— Action item —
Every line below should come back exactly as written, though the pictures stay out.
━━━━━━━━━━
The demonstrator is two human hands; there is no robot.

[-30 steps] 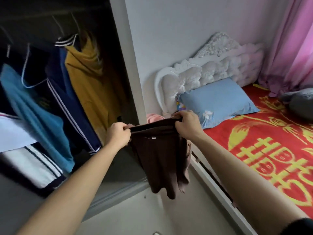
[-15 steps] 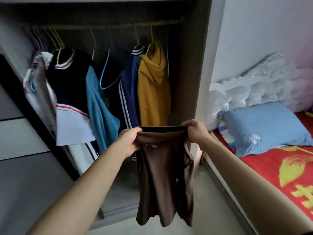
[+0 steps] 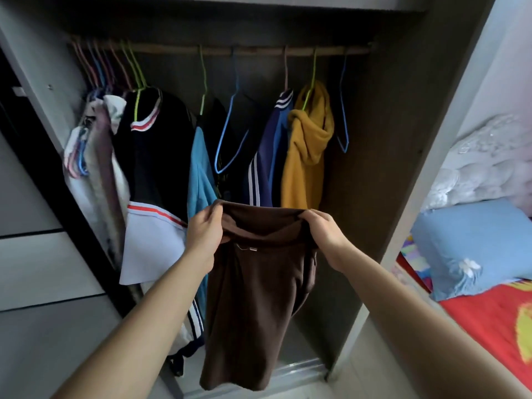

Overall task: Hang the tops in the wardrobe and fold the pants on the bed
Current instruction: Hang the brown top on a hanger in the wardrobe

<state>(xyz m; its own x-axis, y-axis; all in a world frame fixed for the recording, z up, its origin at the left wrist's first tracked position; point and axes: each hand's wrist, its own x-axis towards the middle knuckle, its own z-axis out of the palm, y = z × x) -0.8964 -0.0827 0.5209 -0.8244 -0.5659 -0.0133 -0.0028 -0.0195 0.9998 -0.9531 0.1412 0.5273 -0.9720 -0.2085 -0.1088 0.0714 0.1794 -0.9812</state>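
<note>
Wardrobe (image 3: 397,139) interior fills the view; the bed (image 3: 489,326) with its blue pillow (image 3: 475,243) sits at the right edge. I record the brown garment (image 3: 253,298) hanging in front of the opening, where it screens the lower parts of the clothes behind it. My left hand (image 3: 205,234) grasps one corner of its upper edge, fingers curled round the cloth; my right hand (image 3: 325,234) grasps the other corner likewise. The garment hangs free between them, below the rail (image 3: 247,50) and apart from the bed.

On the rail, left to right: black top (image 3: 155,145), light blue top (image 3: 200,174), bare blue hanger (image 3: 230,139), navy striped top (image 3: 267,168), mustard hooded top (image 3: 305,156).

Against one second ago, the view has turned from the bed to face the wardrobe squarely; both grips are unchanged
</note>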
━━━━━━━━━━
— Task output —
The demonstrator is two human hands; there is no robot.

[-30 steps] 
[-15 steps] 
[+0 steps] 

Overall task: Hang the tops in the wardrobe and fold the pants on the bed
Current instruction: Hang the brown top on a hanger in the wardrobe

<state>(xyz m; its own x-axis, y-axis; all in a world frame fixed for the recording, z up, its origin at the left wrist's first tracked position; point and axes: each hand's wrist, its own x-axis towards the middle knuckle, its own z-axis out of the palm, y = z × x) -0.8964 -0.0827 0.5209 -0.8244 -0.5659 -0.0133 -0.0028 -0.0195 0.9998 -0.9531 0.1412 0.5273 -0.9720 -0.2085 -0.1088 0.0714 0.1794 -0.9812</state>
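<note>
Wardrobe (image 3: 397,139) interior fills the view; the bed (image 3: 489,326) with its blue pillow (image 3: 475,243) sits at the right edge. I record the brown garment (image 3: 253,298) hanging in front of the opening, where it screens the lower parts of the clothes behind it. My left hand (image 3: 205,234) grasps one corner of its upper edge, fingers curled round the cloth; my right hand (image 3: 325,234) grasps the other corner likewise. The garment hangs free between them, below the rail (image 3: 247,50) and apart from the bed.

On the rail, left to right: black top (image 3: 155,145), light blue top (image 3: 200,174), bare blue hanger (image 3: 230,139), navy striped top (image 3: 267,168), mustard hooded top (image 3: 305,156).

Against one second ago, the view has turned from the bed to face the wardrobe squarely; both grips are unchanged
</note>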

The exercise contains nothing more.